Massimiliano Cappioli: "Mi ruppi il ginocchio a San Siro, poi l’Europa. A Cagliari cinque anni e mezzo fantastici"
Massimiliano Cappioli si racconta a Fanpage.it: dagli inizi a Ostia alla Roma, passando per Cagliari, Bologna, Udinese e Palermo. Di seguito un estratto delle sue dichiarazioni.
Cosa fa oggi Massimiliano Cappioli?
"Vivo a Bali. Pensione da calciatore. Sei mesi qui e sei mesi a Roma, dove torno per gestire investimenti immobiliari fatti in passato"
Il fuso orario le permette di seguire ancora il calcio e la Roma?
"Certo, la passione non si molla mai.

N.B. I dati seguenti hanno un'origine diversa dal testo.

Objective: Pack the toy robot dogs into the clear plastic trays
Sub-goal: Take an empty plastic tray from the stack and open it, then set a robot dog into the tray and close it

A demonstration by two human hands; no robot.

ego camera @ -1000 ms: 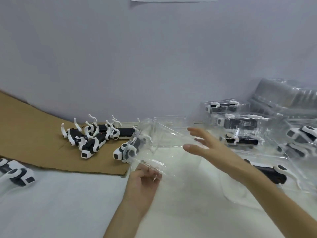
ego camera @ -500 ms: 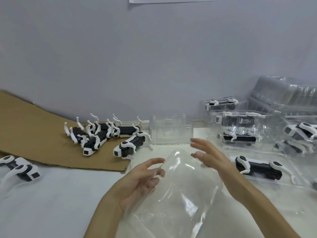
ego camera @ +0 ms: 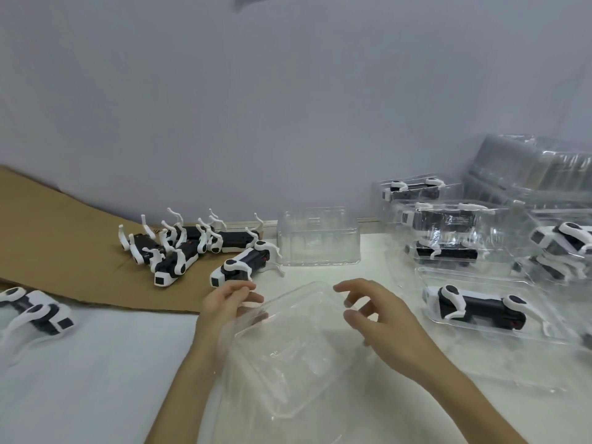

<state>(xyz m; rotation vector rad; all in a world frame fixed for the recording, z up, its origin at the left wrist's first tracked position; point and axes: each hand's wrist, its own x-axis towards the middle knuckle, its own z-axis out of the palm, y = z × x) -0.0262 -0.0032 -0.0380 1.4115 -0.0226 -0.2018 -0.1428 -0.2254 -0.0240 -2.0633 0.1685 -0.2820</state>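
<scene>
An empty clear plastic tray lies tilted on the white table in front of me. My left hand holds its far left corner, fingers curled over the rim and partly seen through the plastic. My right hand hovers over the tray's right edge with loosely spread fingers and holds nothing. Several black-and-white toy robot dogs lie loose on brown cardboard at the back left. The nearest loose dog lies just beyond my left hand.
A second empty clear tray stands by the wall. Packed trays with dogs crowd the right side, and a stack of clear trays sits behind them. Another dog lies at the far left edge.
The clear tray has come down from mid-air and now lies lower and flatter on the table. My left hand shifted to its far left corner, my right hand to its right edge.
</scene>
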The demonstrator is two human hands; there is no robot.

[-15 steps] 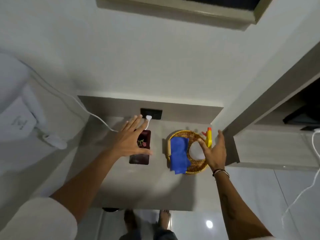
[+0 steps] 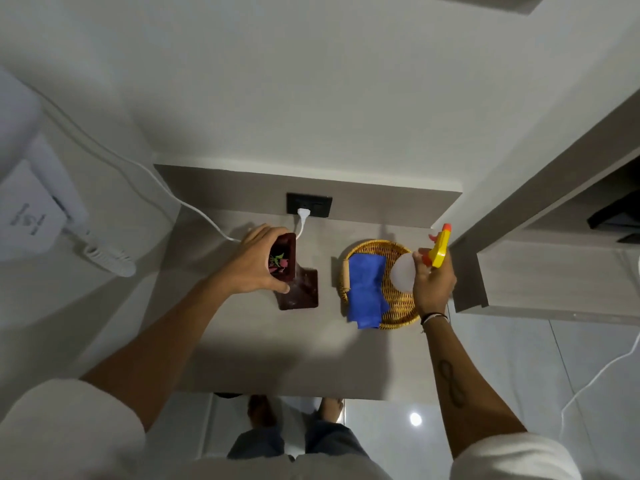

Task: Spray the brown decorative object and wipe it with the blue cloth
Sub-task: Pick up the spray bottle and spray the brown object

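Both hands were occupied at the shelf.
Left hand (image 2: 254, 266) gripped the brown ornament (image 2: 298, 289); right hand (image 2: 433, 287) gripped the spray bottle (image 2: 404, 271) above the basket (image 2: 398, 306), blue cloth (image 2: 365, 289) inside.

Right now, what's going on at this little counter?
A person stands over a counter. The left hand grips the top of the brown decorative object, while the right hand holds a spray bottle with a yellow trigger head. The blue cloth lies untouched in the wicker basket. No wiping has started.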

Seguo sempre la Roma e mi piace".
Massimiliano, partiamo dall'inizio: Ostia, il Pescatori, il primo provino con la Roma. Che bambino eri quando hai capito che il calcio poteva diventare una strada vera?
"Sì. A 13 anni giocavo con i Pescatori Ostia, poi ho fatto un provino e sono andato alla Roma".
Il passaggio dalle giovanili della Roma a quelle del Cagliari è stato uno strappo o una liberazione? Quanto è stato difficile lasciare casa così presto?
"Sì, con Ranieri. Dovevo andare in prestito e invece sono rimasto. In due anni siamo andati in Serie A".
Che esperienza è stata per te Cagliari?
"Bellissima. Ero un ragazzino. Il primo anno abbiamo vinto il campionato, il secondo pure, il terzo ci siamo salvati.
Poi mi sono rotto il ginocchio a San Siro, sono rientrato e l'anno dopo siamo andati in Europa. Cinque anni e mezzo fantastici".